SKYSHI MEDIA- Himpunan Pengembang Permukiman dan Perumahan Rakyat (Himperra) terus memperkuat perannya sebagai salah satu mitra strategis pemerintah dalam menyediakan hunian layak bagi masyarakat berpenghasilan rendah (MBR). Komitmen tersebut kembali ditegaskan dalam Rapat Kerja Daerah (Rakerda) Himperra yang digelar di Quest Hotel Denpasar, Bali.
Rakerda yang menjadi agenda tahunan organisasi pengembang perumahan subsidi ini dihadiri perwakilan Dewan Pimpinan Daerah (DPD) Himperra dari berbagai provinsi di Indonesia.
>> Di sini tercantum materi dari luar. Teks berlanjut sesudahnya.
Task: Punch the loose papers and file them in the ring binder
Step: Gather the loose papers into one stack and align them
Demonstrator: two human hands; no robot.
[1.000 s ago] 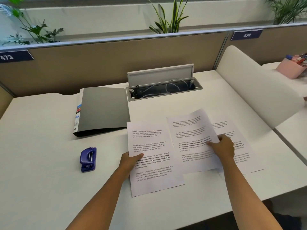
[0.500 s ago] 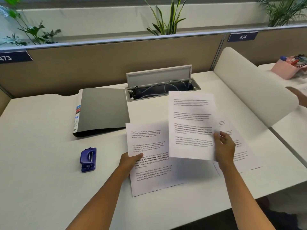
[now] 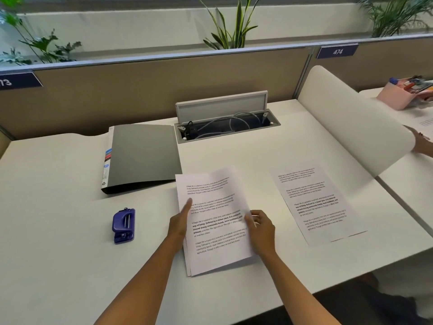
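Note:
Two printed sheets lie stacked as a small pile (image 3: 215, 221) on the white desk in front of me, their edges slightly askew. My left hand (image 3: 181, 222) rests flat on the pile's left edge, fingers spread. My right hand (image 3: 260, 227) pinches the top sheet's right edge. A third printed sheet (image 3: 316, 202) lies alone to the right. The grey ring binder (image 3: 143, 156) lies closed behind the pile to the left. A blue hole punch (image 3: 124, 225) sits left of my left hand.
An open cable tray (image 3: 225, 123) with its lid up is sunk into the desk (image 3: 58, 242) behind the papers. A curved white divider (image 3: 356, 123) bounds the right side. Beyond it are a pink pen holder (image 3: 398, 96) and another person's hand (image 3: 421, 144).
My right hand lifted the middle sheet, carried it left and laid it on the sheet under my left hand. The rightmost sheet stayed in place.

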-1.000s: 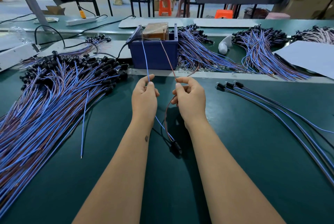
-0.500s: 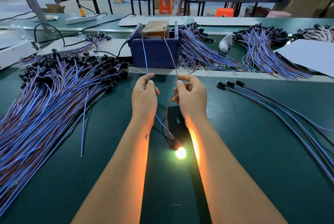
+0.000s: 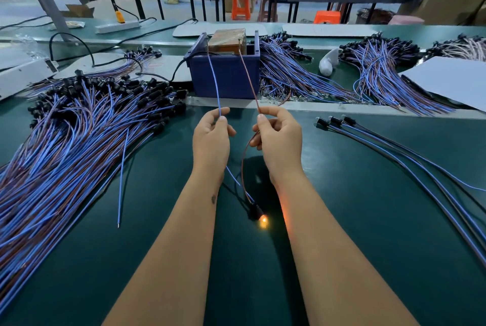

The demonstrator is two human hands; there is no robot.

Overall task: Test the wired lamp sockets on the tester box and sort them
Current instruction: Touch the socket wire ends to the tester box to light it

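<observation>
- Blue lead (image 3: pixel 215 81) is pinched by L hand (image 3: pixel 211 139) betw. thumb & forefinger; it is run up to the top of the tester box (image 3: pixel 226 68), presumably so its bare end is kept on one contact.
- Brown lead (image 3: pixel 248 78) is pinched the same way by R hand (image 3: pixel 278 139), other fingers curled loosely; it is run up to the box's other side, so the circuit is judged closed through both leads.
- Socket under test (image 3: pixel 256 211) is left lying on the green belt (image 3: pixel 368 220) betw. the forearms, near the R wrist, w/ its bulb (image 3: pixel 263 221) glowing orange – a pass is indicated.
- Both leads are held taut & apart, prob. so the ends are not shorted against each other.
- Large pile of wired sockets (image 3: pixel 79 136) is spread to the L, touching the belt – judged to be the untested stock, w/in easy reach.
- Small group of sockets (image 3: pixel 336 120) is laid out to the R, well apart from the pile – likely the sorted passes, though this can't be confirmed.
- More bundles (image 3: pixel 381 73) are seen behind the box, beyond the belt's rail.
- Next step is judged to be: leads lifted off, socket placed w/ the R group.
</observation>
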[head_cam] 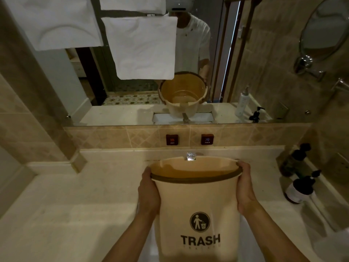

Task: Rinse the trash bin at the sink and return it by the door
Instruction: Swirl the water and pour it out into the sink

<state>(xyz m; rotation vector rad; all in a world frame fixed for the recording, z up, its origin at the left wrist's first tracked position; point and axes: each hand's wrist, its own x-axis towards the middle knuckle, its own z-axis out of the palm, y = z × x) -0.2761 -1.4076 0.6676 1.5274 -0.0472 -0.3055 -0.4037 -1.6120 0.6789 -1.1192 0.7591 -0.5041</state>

Kegiatan tersebut bertujuan menyusun program kerja, mengevaluasi pelaksanaan program sebelumnya, serta memperkuat sinergi antara pengembang, pemerintah daerah, perbankan, dan pemangku kepentingan lainnya dalam mendukung Program 3 Juta Rumah yang dicanangkan pemerintah.
DPD Himperra Lampung turut ambil bagian dalam forum strategis tersebut. Delegasi Lampung dipimpin Ketua Himperra Lampung, Ir. H. Tri Joko Margono, didampingi Sekretaris Triyan Hermawan dan Bendahara Urianto Muslimin.
Tri Joko Margono mengatakan bahwa fokus utama pembahasan dalam forum nasional kali ini adalah mengevaluasi berbagai hambatan yang dihadapi pengembang perumahan subsidi di lapangan sekaligus merumuskan strategi penyelesaiannya.
“Rakerda ini menjadi wadah penting untuk menyampaikan berbagai persoalan yang dihadapi pengembang sekaligus mencari solusi bersama agar target penyediaan rumah bagi masyarakat berpenghasilan rendah dapat tercapai,” ujarnya.
Bahas Kendala Regulasi dan Pertanahan
Dalam diskusi bersama sejumlah instansi terkait, termasuk Kantor Wilayah Badan Pertanahan Nasional (BPN) Provinsi Bali, sejumlah isu strategis menjadi perhatian utama.
Salah satunya adalah penyusunan strategi percepatan penyediaan rumah subsidi yang terjangkau bagi masyarakat berpenghasilan rendah di berbagai daerah.
Selain itu, para peserta juga menyampaikan berbagai kendala yang masih dihadapi pengembang, mulai dari keterbatasan lahan, proses perizinan melalui sistem Online Single Submission (OSS), hingga pengurusan Persetujuan Bangunan Gedung (PBG).
Tri Joko Margono menilai masih diperlukan peningkatan koordinasi dan sosialisasi antarinstansi terkait, terutama mengenai kebijakan tata ruang yang terus berkembang di berbagai daerah.
“Sering kali pengembang menghadapi kendala akibat kurangnya sinkronisasi informasi terkait tata ruang dan regulasi baru. Ini perlu menjadi perhatian bersama agar tidak menghambat pembangunan rumah subsidi,” katanya.
Soroti Kebijakan Lahan Pertanian Berkelanjutan
Rakerda juga membahas berbagai kebijakan pertanahan yang berkaitan dengan pengembangan kawasan perumahan, seperti Lahan Cadangan Pertanian Pangan Berkelanjutan (LCP2B), Lahan Baku Sawah (LBS), serta Kawasan Pertanian Pangan Berkelanjutan (KP2B).
Kebijakan tersebut dinilai penting untuk menjaga keseimbangan antara kebutuhan pembangunan perumahan dan perlindungan lahan pertanian produktif.
Para peserta berharap pemerintah dapat menghadirkan regulasi yang lebih adaptif sehingga kebutuhan rumah bagi masyarakat tetap dapat terpenuhi tanpa mengabaikan keberlanjutan sektor pertanian.
Dorong Penyederhanaan Birokrasi
Dalam forum tersebut, Himperra juga mendorong pemerintah daerah untuk menyederhanakan proses birokrasi perizinan melalui OSS dan PBG agar berbagai insentif yang diberikan pemerintah pusat, seperti BPHTB 0 persen dan PPh Final, dapat berjalan lebih efektif.
Selain itu, sinkronisasi data pertanahan antara pengembang dan BPN juga menjadi perhatian guna memberikan kepastian hukum serta meminimalkan potensi sengketa lahan pada proyek-proyek perumahan.
Melalui Rakerda ini, Himperra berharap sinergi antara pemerintah, pengembang, perbankan, dan seluruh pemangku kepentingan semakin kuat sehingga target pengurangan backlog perumahan nasional serta Program 3 Juta Rumah dapat tercapai secara optimal.